In this paper, we investigate the robustness of the existing link prediction algorithms in the real networks where some links are missing, fake or swapped with other links. Both random noise and biased noise in the observed link data are considered. In order to quantify and compare the robustness of different link prediction algorithms, an index is proposed in this paper. It computes the area under the prediction accuracy curve with different fraction of noisy data. By using this robustness index, we find that though some methods have low prediction accuracy, they tend to perform reliably in the “noisy” environment. Our results highlight that the performance of a link prediction algorithm should not only be judged by its accuracy but also by its reliability. This new idea may inspire the design of some new link prediction methods with high performance in both aspects.
Results
Let us consider an undirected network G(V, E) where V is the node set and E is the link set. In link prediction problem, E is divided into a training set ET and a probe set EP. Usually, 90% of the links in real networks are put in ET and the remaining 10% forms EP. The training set is treated as the observed network and the link prediction algorithms will run on it. The links in the testing set are considered as the future or missing links. They will be used to examine the accuracy of the link prediction algorithms. The prediction accuracy is measured by the standard metric of the area under the receiver operating characteristic curve (AUC), see definition in the Method section. There are many existing link prediction algorithms in the literature.
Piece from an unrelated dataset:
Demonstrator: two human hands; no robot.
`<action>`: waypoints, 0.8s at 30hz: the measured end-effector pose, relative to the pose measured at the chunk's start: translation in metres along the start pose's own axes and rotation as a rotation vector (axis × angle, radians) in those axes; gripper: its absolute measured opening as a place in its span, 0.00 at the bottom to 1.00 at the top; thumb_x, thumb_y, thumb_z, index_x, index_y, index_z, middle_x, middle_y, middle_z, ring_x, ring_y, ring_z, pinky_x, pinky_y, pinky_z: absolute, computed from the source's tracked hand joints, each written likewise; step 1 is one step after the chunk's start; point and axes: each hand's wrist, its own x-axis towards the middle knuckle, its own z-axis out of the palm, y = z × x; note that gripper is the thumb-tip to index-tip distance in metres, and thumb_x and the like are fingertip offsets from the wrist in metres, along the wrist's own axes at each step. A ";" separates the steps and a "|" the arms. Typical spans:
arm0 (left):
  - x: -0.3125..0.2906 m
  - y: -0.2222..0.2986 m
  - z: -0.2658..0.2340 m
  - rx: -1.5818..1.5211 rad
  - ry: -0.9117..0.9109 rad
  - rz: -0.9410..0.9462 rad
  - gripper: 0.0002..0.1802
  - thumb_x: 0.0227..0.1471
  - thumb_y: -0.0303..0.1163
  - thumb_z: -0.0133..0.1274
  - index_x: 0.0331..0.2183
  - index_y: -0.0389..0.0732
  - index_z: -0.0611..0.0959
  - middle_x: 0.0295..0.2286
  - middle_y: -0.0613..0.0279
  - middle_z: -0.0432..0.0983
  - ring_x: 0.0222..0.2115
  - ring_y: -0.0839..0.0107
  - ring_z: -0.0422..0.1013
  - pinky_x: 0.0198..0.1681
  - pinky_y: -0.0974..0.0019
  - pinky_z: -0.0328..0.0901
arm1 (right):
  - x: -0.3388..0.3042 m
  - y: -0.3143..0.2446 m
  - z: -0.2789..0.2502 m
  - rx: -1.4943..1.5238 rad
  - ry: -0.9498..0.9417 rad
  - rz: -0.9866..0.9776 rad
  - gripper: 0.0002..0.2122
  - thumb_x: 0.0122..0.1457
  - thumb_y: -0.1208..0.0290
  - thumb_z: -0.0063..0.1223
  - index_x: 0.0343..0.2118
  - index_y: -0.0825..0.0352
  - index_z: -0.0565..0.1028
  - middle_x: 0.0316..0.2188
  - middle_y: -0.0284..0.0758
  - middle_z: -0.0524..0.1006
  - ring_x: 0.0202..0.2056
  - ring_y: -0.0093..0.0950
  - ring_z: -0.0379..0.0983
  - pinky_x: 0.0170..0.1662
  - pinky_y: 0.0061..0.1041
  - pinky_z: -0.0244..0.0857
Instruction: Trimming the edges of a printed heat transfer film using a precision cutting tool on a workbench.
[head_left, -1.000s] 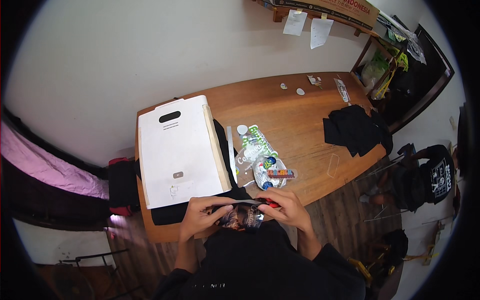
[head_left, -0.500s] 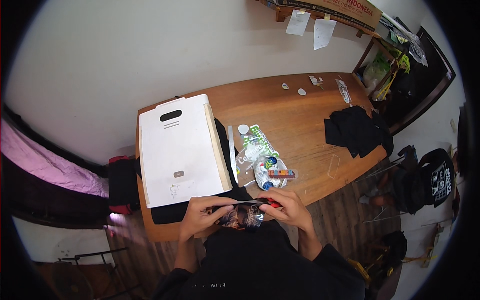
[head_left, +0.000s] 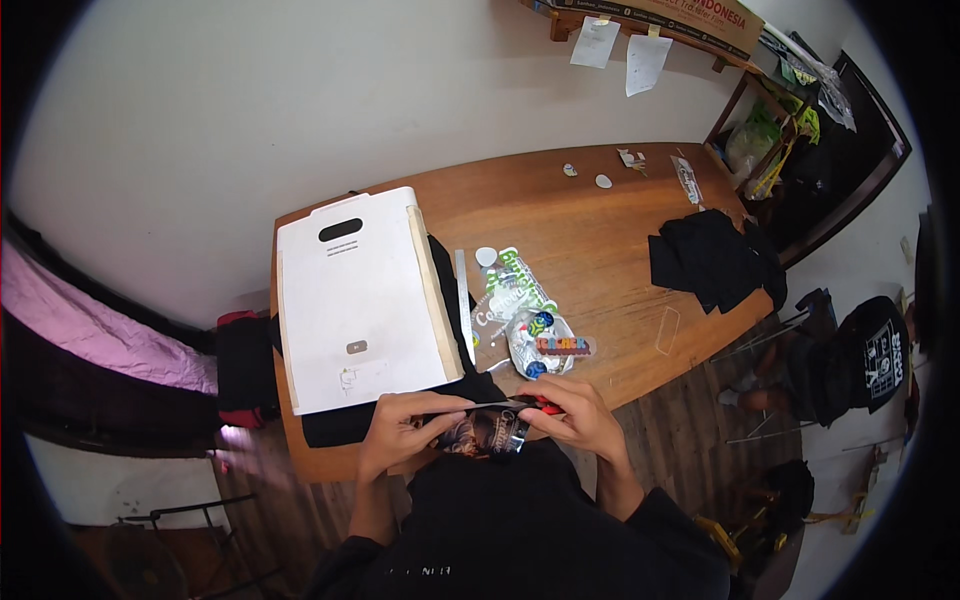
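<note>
Close to my body, beyond the table's near edge, my left hand [head_left: 402,430] pinches a dark, glossy printed film [head_left: 478,434] between thumb and fingers. Brown picture shapes and pale lettering show on it. My right hand [head_left: 580,418] is closed round red-handled scissors [head_left: 543,405]. Their blades point left along the film's upper edge, towards my left thumb; how far apart they are I cannot tell. Just beyond my right hand lies a clear plastic bag [head_left: 527,350] with colourful printed cut-outs, an orange-and-blue lettered one [head_left: 563,346] on top.
A large white panel-like device [head_left: 365,310] with a dark oval slot rests over black cloth on the wooden table [head_left: 590,230]. Next to it lie a ruler [head_left: 464,300] and printed film [head_left: 515,285]. Folded black cloth [head_left: 710,262] is at right. A person [head_left: 865,355] sits beyond.
Both hands stay nearly where they were, still on the film and the scissors. The film has shifted very slightly; the table's things look unmoved.
</note>
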 end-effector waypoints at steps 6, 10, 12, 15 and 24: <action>0.000 0.002 0.001 -0.008 -0.001 -0.024 0.10 0.46 0.23 0.58 0.35 0.35 0.83 0.28 0.58 0.80 0.26 0.74 0.75 0.29 0.75 0.68 | 0.000 0.000 0.000 0.023 0.009 -0.006 0.10 0.52 0.72 0.57 0.35 0.72 0.74 0.24 0.39 0.73 0.24 0.33 0.70 0.27 0.25 0.62; -0.001 0.000 0.003 -0.051 0.013 -0.007 0.10 0.46 0.22 0.57 0.35 0.35 0.83 0.28 0.57 0.80 0.26 0.74 0.75 0.29 0.75 0.68 | -0.001 -0.001 0.002 0.048 0.015 -0.006 0.10 0.52 0.73 0.56 0.35 0.72 0.74 0.24 0.39 0.73 0.24 0.33 0.70 0.28 0.25 0.62; -0.001 0.002 0.003 -0.044 0.010 -0.024 0.10 0.46 0.22 0.57 0.35 0.36 0.83 0.28 0.57 0.80 0.26 0.75 0.75 0.29 0.75 0.68 | -0.002 -0.001 0.002 0.060 0.019 0.003 0.10 0.52 0.73 0.56 0.35 0.72 0.74 0.25 0.39 0.73 0.25 0.33 0.70 0.28 0.25 0.62; -0.001 0.002 0.002 -0.030 0.007 -0.033 0.10 0.46 0.22 0.57 0.35 0.36 0.83 0.27 0.58 0.80 0.26 0.75 0.75 0.29 0.75 0.68 | -0.003 -0.002 0.000 0.073 0.004 0.026 0.10 0.52 0.73 0.56 0.35 0.72 0.73 0.25 0.39 0.73 0.25 0.33 0.71 0.28 0.25 0.63; -0.003 0.004 0.004 -0.007 0.011 -0.007 0.10 0.45 0.21 0.58 0.34 0.35 0.83 0.28 0.57 0.80 0.27 0.73 0.76 0.30 0.74 0.68 | -0.007 -0.005 -0.005 0.041 -0.001 0.039 0.11 0.51 0.73 0.57 0.36 0.72 0.73 0.27 0.40 0.74 0.26 0.33 0.72 0.29 0.25 0.64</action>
In this paper, we consider 22 link prediction methods. The results in the main paper will be based on three representative ones: Common Neighbors (CN)30, Jaccard30 and Resource Allocation (RA)31 (see the Method section for the detail of these methods). CN is the most straightforward algorithm for link prediction. It simply calculates the similarity between nodes by counting the number of common neighboring nodes. Jaccard can reduce the bias of CN to large degree nodes, and RA is one of the best performing link prediction algorithms in accuracy. Due to the page limit, the results of other 19 methods are reported in the Supplementary Material (SI).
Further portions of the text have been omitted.